Task prompt:
Return every line of the data exactly as it appears.

Provided data:
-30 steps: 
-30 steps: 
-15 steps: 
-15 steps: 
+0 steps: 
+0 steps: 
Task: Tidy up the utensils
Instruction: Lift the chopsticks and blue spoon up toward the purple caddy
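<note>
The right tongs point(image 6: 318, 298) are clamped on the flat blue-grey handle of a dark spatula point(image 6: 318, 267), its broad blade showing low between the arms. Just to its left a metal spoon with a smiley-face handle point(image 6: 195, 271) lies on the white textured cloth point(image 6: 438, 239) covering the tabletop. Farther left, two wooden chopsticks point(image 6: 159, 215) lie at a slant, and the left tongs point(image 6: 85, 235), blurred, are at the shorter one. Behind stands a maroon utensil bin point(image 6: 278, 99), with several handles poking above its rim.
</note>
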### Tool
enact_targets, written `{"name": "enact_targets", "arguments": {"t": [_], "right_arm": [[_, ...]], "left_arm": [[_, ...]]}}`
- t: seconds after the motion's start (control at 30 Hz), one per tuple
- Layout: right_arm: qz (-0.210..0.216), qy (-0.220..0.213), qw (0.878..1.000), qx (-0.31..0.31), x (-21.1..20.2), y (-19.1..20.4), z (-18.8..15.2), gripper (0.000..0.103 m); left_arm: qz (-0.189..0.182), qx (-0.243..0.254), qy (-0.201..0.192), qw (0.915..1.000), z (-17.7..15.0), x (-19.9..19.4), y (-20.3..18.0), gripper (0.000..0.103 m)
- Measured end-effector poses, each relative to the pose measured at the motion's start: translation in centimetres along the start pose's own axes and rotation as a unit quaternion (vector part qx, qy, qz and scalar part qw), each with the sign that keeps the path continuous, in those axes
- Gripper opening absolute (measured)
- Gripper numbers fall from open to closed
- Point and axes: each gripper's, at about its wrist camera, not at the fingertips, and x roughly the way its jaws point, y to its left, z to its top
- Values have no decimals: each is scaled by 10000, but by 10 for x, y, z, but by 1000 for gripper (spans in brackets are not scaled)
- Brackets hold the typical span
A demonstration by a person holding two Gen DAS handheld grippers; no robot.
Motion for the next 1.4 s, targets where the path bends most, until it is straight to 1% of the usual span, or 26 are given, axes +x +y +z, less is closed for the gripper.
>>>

Task result:
-30 steps: 
-30 steps: 
-15 steps: 
-15 steps: 
+0 steps: 
+0 steps: 
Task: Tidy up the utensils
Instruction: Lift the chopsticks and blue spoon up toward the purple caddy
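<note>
The right tongs point(image 6: 318, 298) are clamped on the flat blue-grey handle of a dark spatula point(image 6: 318, 267), its broad blade showing low between the arms. Just to its left a metal spoon with a smiley-face handle point(image 6: 195, 271) lies on the white textured cloth point(image 6: 438, 239) covering the tabletop. Farther left, two wooden chopsticks point(image 6: 159, 215) lie at a slant, and the left tongs point(image 6: 85, 235), blurred, are at the shorter one. Behind stands a maroon utensil bin point(image 6: 278, 99), with several handles poking above its rim.
</note>
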### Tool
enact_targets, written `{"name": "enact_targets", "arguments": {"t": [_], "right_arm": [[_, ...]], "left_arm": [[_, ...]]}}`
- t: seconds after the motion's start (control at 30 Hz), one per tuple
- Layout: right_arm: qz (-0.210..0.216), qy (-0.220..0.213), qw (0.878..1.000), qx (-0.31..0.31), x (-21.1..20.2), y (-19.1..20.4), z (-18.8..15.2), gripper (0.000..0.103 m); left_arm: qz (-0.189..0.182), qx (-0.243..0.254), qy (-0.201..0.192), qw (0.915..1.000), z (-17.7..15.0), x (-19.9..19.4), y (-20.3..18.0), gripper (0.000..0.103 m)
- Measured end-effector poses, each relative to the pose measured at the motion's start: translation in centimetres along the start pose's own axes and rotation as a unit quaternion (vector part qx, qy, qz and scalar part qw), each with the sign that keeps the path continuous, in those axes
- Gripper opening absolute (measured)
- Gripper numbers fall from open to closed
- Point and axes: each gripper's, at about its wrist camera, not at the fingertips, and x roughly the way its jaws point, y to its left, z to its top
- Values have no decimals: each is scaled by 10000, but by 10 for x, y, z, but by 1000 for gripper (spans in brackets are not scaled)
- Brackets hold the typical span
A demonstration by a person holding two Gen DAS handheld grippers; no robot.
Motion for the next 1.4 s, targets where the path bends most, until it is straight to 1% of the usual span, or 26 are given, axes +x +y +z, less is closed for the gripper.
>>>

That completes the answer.